_Exercise prompt_: For this exercise, reproduce the entries below exactly, but only from the line containing "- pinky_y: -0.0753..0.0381" through the line containing "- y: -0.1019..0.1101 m", both included.

==== Material shown ====

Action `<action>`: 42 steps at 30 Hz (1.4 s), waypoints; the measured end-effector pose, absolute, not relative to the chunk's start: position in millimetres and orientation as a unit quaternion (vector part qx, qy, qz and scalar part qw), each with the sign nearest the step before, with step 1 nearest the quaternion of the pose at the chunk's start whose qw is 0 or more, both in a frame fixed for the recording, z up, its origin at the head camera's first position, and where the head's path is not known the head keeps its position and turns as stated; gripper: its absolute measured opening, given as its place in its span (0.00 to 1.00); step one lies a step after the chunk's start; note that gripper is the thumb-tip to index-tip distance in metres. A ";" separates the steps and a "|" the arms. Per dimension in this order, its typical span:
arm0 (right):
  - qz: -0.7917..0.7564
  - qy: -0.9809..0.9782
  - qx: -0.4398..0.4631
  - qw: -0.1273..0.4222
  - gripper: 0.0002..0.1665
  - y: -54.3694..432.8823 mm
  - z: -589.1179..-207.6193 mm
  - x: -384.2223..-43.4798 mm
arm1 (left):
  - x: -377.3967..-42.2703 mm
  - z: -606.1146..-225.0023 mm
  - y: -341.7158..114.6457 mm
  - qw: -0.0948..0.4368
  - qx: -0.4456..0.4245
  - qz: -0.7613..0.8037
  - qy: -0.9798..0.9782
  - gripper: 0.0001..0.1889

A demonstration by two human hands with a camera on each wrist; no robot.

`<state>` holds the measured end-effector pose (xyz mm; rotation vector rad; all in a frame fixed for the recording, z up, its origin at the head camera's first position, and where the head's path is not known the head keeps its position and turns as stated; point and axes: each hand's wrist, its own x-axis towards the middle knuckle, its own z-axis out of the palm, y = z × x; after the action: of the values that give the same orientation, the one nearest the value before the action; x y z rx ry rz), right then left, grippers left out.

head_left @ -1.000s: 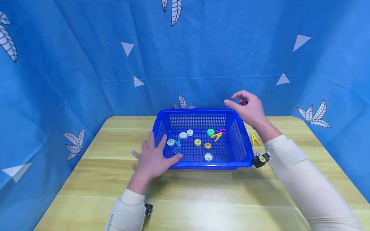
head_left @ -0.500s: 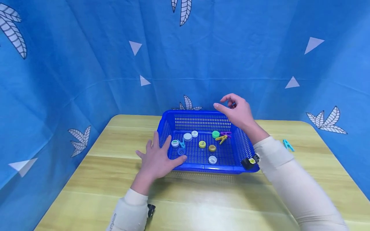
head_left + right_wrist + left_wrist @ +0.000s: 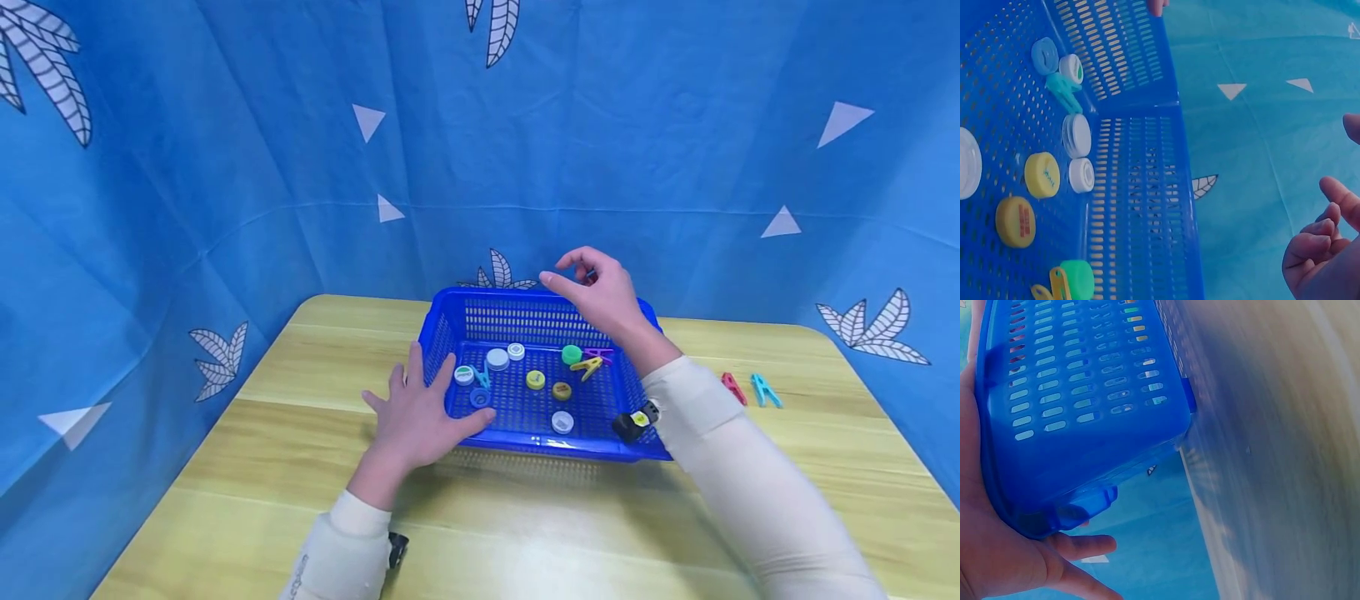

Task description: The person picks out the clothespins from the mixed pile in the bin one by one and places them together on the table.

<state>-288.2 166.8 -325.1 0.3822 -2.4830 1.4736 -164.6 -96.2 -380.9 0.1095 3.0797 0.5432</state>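
Note:
The blue plastic basket point(image 3: 540, 446) stands on the table with several bottle caps inside, among them a green cap point(image 3: 572, 355) and a yellow cap point(image 3: 535, 380). A yellow clothespin point(image 3: 588, 367), a purple clothespin point(image 3: 600, 356) and a teal clothespin point(image 3: 482, 377) lie among them. Fingers spread, my left hand point(image 3: 420, 421) rests on the basket's left rim; the left wrist view shows the palm against the basket wall point(image 3: 1047, 469). Over the back right of the basket hovers my right hand point(image 3: 600, 296), fingers loosely bent, thumb apart, nothing visible between them.
To the right of the basket, a red clothespin point(image 3: 733, 388) and another teal clothespin point(image 3: 766, 390) lie on the wooden table point(image 3: 225, 483). A blue patterned curtain point(image 3: 637, 125) hangs behind the table. My right forearm covers part of the tabletop.
My right hand has shifted left over the basket. The head view has turned, so the scene sits farther right. Beside my forearm, red and teal clothespins came into sight; a yellow one there is hidden.

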 end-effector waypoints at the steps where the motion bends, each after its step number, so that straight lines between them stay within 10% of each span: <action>1: 0.504 -0.846 0.133 0.114 0.26 165.0 -326.1 -288.8 | -164.4 -381.3 -96.2 0.007 0.034 0.173 0.984 0.58; 42: 0.414 -0.867 0.242 -0.136 0.32 109.2 -405.5 -313.0 | -164.8 -378.3 -97.3 0.009 0.033 0.159 0.987 0.56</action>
<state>-313.0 109.2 -405.5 0.8350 -2.9883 1.4269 -164.8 -97.3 -378.3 0.1016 3.0826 0.4953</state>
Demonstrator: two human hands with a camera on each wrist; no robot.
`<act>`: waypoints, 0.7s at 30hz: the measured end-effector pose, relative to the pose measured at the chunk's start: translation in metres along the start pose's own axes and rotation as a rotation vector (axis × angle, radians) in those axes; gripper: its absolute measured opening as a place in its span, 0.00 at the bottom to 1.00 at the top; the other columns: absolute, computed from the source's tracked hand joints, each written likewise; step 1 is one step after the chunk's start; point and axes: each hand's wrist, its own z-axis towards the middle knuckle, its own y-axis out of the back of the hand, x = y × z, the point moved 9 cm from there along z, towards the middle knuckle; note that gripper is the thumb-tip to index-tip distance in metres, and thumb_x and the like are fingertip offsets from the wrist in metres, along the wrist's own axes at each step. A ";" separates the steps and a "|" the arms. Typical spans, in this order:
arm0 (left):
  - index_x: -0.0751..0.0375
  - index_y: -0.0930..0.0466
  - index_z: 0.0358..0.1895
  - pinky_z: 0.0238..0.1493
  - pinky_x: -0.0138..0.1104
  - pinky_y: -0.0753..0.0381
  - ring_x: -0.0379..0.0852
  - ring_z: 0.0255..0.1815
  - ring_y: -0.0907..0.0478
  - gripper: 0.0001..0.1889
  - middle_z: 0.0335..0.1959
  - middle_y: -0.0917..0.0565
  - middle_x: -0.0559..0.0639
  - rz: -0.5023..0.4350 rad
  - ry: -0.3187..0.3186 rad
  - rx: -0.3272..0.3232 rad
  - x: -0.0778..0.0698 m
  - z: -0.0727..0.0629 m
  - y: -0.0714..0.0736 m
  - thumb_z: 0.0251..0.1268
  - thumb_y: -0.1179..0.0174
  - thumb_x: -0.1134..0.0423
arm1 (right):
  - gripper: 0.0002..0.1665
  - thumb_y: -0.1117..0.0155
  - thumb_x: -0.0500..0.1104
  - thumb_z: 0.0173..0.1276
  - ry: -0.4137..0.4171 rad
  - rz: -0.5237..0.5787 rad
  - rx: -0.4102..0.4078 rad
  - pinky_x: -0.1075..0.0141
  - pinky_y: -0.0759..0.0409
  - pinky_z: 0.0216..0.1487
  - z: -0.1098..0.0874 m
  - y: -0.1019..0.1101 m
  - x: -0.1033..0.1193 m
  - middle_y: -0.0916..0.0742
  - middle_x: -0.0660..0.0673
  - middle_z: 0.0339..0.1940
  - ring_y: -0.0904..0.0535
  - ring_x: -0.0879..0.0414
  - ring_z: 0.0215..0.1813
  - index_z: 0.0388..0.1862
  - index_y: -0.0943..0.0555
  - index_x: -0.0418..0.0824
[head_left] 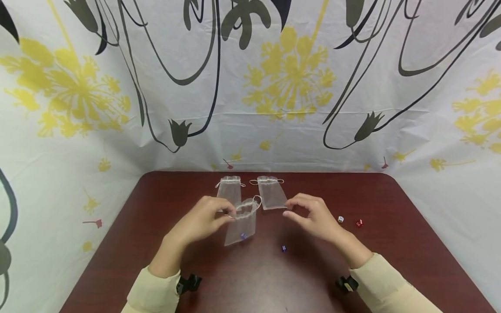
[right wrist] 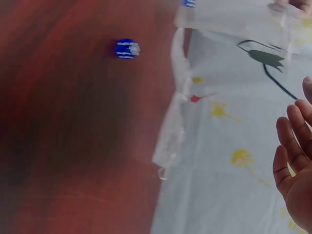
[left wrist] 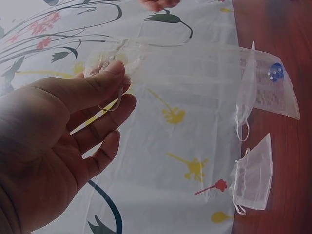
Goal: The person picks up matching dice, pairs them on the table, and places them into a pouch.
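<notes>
My left hand (head_left: pixel 205 219) pinches the rim of a sheer white drawstring pouch (head_left: pixel 235 232), which hangs tilted over the table. A blue die (left wrist: pixel 276 72) shows through the mesh at the bottom of this pouch. To the right, my right hand (head_left: pixel 313 217) is raised above the table with thumb and fingers apart and nothing between them. A second blue die (head_left: pixel 283 248) lies on the table between the hands, below and left of the right hand. In the right wrist view, this loose blue die (right wrist: pixel 126 48) looks blurred, with pale marks.
Two more sheer pouches lie flat toward the back, one pouch (head_left: pixel 228 189) behind the held one and another pouch (head_left: pixel 272 193) near my right fingertips. A white die (head_left: pixel 340 219) and red dice (head_left: pixel 359 223) sit right of the right hand. A patterned cloth (head_left: pixel 219 100) hangs behind the dark red table (head_left: pixel 176 184).
</notes>
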 end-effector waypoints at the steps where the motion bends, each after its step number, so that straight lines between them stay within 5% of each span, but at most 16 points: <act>1: 0.58 0.13 0.33 0.42 0.41 0.14 0.37 0.36 0.17 0.06 0.32 0.13 0.43 0.000 0.001 0.001 0.000 0.000 0.000 0.59 0.28 0.72 | 0.12 0.23 0.34 0.59 -0.004 0.002 0.006 0.68 0.22 0.37 -0.004 -0.003 -0.002 0.16 0.58 0.33 0.19 0.58 0.35 0.39 0.13 0.46; 10: 0.56 0.13 0.33 0.42 0.32 0.16 0.35 0.36 0.18 0.05 0.32 0.13 0.41 0.006 0.031 0.007 0.004 -0.003 -0.001 0.59 0.28 0.71 | 0.11 0.23 0.34 0.59 -0.012 0.019 0.049 0.64 0.20 0.31 -0.037 -0.036 -0.016 0.15 0.58 0.32 0.20 0.62 0.33 0.39 0.14 0.45; 21: 0.56 0.13 0.34 0.42 0.33 0.16 0.35 0.36 0.18 0.06 0.32 0.14 0.40 0.035 0.025 -0.001 0.003 -0.005 0.001 0.58 0.27 0.71 | 0.08 0.24 0.40 0.63 -0.127 0.025 0.181 0.68 0.20 0.33 -0.061 -0.062 -0.034 0.17 0.59 0.32 0.22 0.66 0.32 0.37 0.14 0.40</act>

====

_Your response_:
  - pinky_y: -0.0753..0.0381
  - ring_x: -0.0379..0.0852
  - ring_z: 0.0255..0.1815
  - ring_y: -0.0907..0.0478
  - gripper: 0.0001..0.1889
  - middle_z: 0.0335..0.1959
  - middle_y: -0.0917..0.0565
  - middle_x: -0.0559..0.0639
  - rz: -0.5023..0.4350 rad
  - ry: -0.3187..0.3186 rad
  - rx: -0.3272..0.3232 rad
  - x: -0.0778..0.0698 m
  - z: -0.0727..0.0629 m
  - y: -0.0714..0.0736 m
  - thumb_z: 0.0251..0.1268
  - thumb_y: -0.1179..0.0174
  - thumb_x: -0.1134..0.0423
arm1 (right):
  - gripper: 0.0002..0.1665
  - thumb_y: -0.1117..0.0155
  - thumb_x: -0.0500..0.1104
  - thumb_z: 0.0173..0.1276
  - ry: -0.4137..0.4171 rad
  - rz: -0.5237..0.5787 rad
  - rx: -0.4102..0.4078 rad
  - pinky_x: -0.1075..0.0141
  - pinky_y: -0.0759..0.0409
  - pinky_z: 0.0216..0.1487
  - z: -0.1098..0.0874 m
  - y: -0.1019..0.1101 m

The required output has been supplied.